Remember that Model Airplane Day thing I mentioned? No? Well, I did...
Anyway. Yeah. That was today. Which means I got to spend a couple of hours out of the classroom, talking to the boys while not also having to ride their asses constantly to stop their tomfoolery and get back to work on their assignments. Which I only ever halfway mean, at any given time. Except on the really, really bad days. Which are seldom.
I took up post on the stone steps in front of the playground to watch the madness ensue. 700 bottle rockets and 500 model airplanes. Grubby, dusty, wet uniforms everywhere. The smell of wet-dog adolescent sweat. The stuff dreams are made of, really. I became the designated handyman, as this student or that somehow managed to royally fuck up their projects before launch time and, one after another observing me fix the one before, began to line up for me to sort it all out.
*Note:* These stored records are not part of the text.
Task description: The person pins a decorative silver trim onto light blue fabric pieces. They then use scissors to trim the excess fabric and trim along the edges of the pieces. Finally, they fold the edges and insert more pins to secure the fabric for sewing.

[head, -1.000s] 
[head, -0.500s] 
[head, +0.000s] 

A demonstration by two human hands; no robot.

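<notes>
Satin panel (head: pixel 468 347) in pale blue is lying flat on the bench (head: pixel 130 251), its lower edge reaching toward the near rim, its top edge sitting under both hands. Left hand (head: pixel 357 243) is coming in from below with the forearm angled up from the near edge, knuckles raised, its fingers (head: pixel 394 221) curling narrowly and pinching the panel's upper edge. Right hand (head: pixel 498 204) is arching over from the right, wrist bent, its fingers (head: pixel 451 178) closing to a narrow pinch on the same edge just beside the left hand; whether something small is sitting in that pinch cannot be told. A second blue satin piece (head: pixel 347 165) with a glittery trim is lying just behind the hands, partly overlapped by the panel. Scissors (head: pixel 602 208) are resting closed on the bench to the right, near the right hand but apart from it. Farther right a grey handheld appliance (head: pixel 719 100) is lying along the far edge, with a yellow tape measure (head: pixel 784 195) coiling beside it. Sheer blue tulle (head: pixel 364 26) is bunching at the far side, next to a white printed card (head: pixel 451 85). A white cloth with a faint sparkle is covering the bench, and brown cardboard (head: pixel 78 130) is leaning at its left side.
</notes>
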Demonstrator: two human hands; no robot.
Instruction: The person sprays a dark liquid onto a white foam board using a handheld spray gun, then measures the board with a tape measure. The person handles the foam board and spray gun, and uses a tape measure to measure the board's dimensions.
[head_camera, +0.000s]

So I'm sitting there minding my own business, when I hear, "WHERE ARE YOU FROOOOOOM?" coming from somewhere above and behind. Cue a 20 minute shouted conversation with the curious first graders, who I haven't taught yet. They're a bunch of perverts. Perverts with shockingly good English, for our school's population. You're four feet tall, though. Stop asking me for a date. Also, don't scream, "HEY!" at a teacher. Do you scream, "YA!" at a teacher? No? Then don't do it to me. That's what you sound like. Horrible manners. "..... Excuse me?" Yeah okay. I'll take that.
Boy, do they ever have another thing coming once I get their little asses in my classroom.
I've gotten too used to my older boys, who have gotten too used to me. They would never dare to speak to me like that (anymore). To them, I'm a teacher. Not an oddity to be gawked at. They come over casually to chat about whatever, but they've completely lost that element of "oh my god I'm speaking English this is fucking hilarious!" that the new boys still have. Which I guess is a really good sign. Hopefully they won't do that to other foreigners they encounter later in life, either, having realized that, for some people, English is a language and just the way they communicate, and not a really funny party trick. And that other foreigners, like their weoneomin, are just other people. Sometimes I really do feel like we're doing foreigners-are-people-too manners training just as much as, if not more than, teaching English.
Today I taught my second graders with MJ, and they were brilliant. They always are when I haven't had them for a while. I got a standing ovation when I walked into one class, students climbing on top of desks with arms over their heads. Jesus, guys. Has English class gotten to be that fucking boring? Sit down. Stop acting like animals. Open your books to page... oh yes. Stop groaning. This is still class time after all. You know that. Don't act surprised.
After class, MJ and I bumped heads as he reached to unplug my mouse and usb drive at the same time as I did. "You seem to be more energetic than usual today."
"Do I? Well. I'm trying hard."
"You don't seem sick."
"I'm trying not to be."
"Did you eat something yesterday?"
"Yes. I had some juk. Two whole bowls."
"No. Just some vegetables...."
Everyone seemed very curious about how I got this juk today. I bought it for myself, you nosey gits. There's no secret juk-wielding boyfriend hiding in the wings. Although after hearing a phone conversation between me and Smalltown in the office last week, Seokhee is convinced there is. The conversation, from what he heard, went like this:
"Heeeello......no..... I don't know, synonym?...... what?.... what the h-.... what are you on about?..... is this another one of your jokes or riddles or something?.................oh ............... You're strange, you know that? ....... Yeah. Yeah okay just -- ...... well, just send it to me in an email...... okay...... okay I will.... I don't know! I'm going to.... just email me!....... no, I'm trying to walk out the door now, I'm not trying to-- ...... yes, I'll be home in like thirty minutes. I'll call you back then if you really --....... well, fine I'll email you. Okay. Bye..... Bye..... BYE."
Seokhee didn't give me half a chance to explain that I got confused, because Smalltown had been asking me what the opposite of opposite was, and then was trying to tell me that it was "apposite", because he found some rarely used word list online, and wanted to know what my favorite words were (or to tell him, on the spot, some words I thought were particularly beautiful), and I was thinking the whole time it was another one of Smalltown's "hi listen to this joke and/or riddle and/or magic trick I just remembered/heard about/thought of" phone calls. I only got to the joke/riddle/magic trick part, when Seokhee announced to the Korean teacher that I finally had a suitor. I took issue with the "finally" part, but that didn't matter. None of what I had to say did.
Nor does it when I say that the photo of Willie on my phone is of a friend.
Nor does it when I tell them I bought the fucking juk for myself.
I must have a boyfriend. I'm too normal not to.
Well. It's nice of them (of someone) to think so, anyway.